Contrary to the myth about “landless peasants,” most of the people listed in the riveli of the Kingdom of the Two Sicilies, the most prosperous state of pre-unitary Italy, owned a house and at least a tiny parcel of land.

Notary records are notoriously difficult to research, generally being unindexed and catalogued according to the name of the notary rather than by locality. As notaries were not limited by geographical jurisdiction, any notary could notarize any act anywhere in Sicily. Yet notaries certified land purchases, dowries and wills, and their acts, preserved at Palermo’s state archive, span over five centuries.

Land records take various forms. While they are typically identified with research on aristocratic lineages, the feudal records are worth mentioning because until the abolition of feudalism in 1812 most land – even small plots owned by ordinary people – was identified by the manor (fief) in which it was located. Typically, a town might have from a dozen to thirty manors of varying size surrounding it, and some modern frazioni and contrade are contiguous to these territories, bearing the names of the manors they once were. The earliest feudal compendia (comprehensive rolls) date from the Norman era, and England’s Domesday Book (completed in 1086) is the best known. The Catalogus Baronum was compiled in 1150 during the Kingdom of Sicily’s Norman period but the surviving copy only covers peninsular southern Italy. For Sicily itself, the so-called Roll of Muscia was compiled in 1296. At issue is the question of preservation of documents recording continuous feudal succession, from one owner to the next, over the centuries. In Sicily these records date from circa 1458 (in some cases earlier) until 1812 and are retained in a central public registry, with basic details published in book form in the twentieth century. In most cases, establishing a historical chain of ownership of feudal property over several centuries is not too difficult.

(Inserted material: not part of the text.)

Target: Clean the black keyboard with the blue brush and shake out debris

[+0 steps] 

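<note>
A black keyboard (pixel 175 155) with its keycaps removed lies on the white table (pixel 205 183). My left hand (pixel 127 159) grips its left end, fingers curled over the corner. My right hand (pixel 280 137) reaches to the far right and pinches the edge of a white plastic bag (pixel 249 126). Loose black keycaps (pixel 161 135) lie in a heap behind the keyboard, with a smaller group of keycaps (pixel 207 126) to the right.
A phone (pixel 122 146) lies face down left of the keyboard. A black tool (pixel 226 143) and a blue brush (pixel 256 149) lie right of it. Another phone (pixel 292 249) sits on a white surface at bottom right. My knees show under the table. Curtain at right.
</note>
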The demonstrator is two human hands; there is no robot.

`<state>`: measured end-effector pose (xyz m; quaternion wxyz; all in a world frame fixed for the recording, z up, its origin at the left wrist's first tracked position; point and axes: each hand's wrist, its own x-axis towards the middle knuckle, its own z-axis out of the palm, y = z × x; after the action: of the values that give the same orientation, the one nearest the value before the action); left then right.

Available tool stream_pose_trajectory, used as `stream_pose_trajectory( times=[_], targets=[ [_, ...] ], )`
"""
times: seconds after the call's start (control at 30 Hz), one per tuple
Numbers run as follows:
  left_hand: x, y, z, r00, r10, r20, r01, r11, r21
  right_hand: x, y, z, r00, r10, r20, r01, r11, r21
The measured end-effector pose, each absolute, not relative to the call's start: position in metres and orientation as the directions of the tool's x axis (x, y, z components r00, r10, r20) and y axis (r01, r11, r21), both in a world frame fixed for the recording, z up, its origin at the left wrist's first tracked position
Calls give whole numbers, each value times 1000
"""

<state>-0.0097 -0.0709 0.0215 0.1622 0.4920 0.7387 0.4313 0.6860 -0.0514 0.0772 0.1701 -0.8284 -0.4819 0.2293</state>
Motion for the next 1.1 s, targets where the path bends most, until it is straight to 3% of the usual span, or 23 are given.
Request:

This makes identifying historical possession of feudal lands (manors, baronies, counties, etc.) in the Kingdom of Sicily a fairly straightforward process, and it is not at all unusual to consult actual, original feudal land transfer documents dating from 1500. Although England’s earliest extant feudal record, Domesday Book, pre-dates Sicily’s Roll of Muscia by two centuries, that nation’s public depository (H.M. Land Registry) was established only in 1862, and many English feudal records are still in private hands (in formats such as the “pipe rolls”). This sometimes complicates the identification of legitimate holders of the manorial lordships mentioned in Domesday Book. No such problems await Sicilian researchers.

There are other records. While in Sicily few of the libri memoriales of the monasteries have been preserved, a few parishes have lists of parishioners going back to an early date, and there are, of course, published compilations of medieval pedigrees.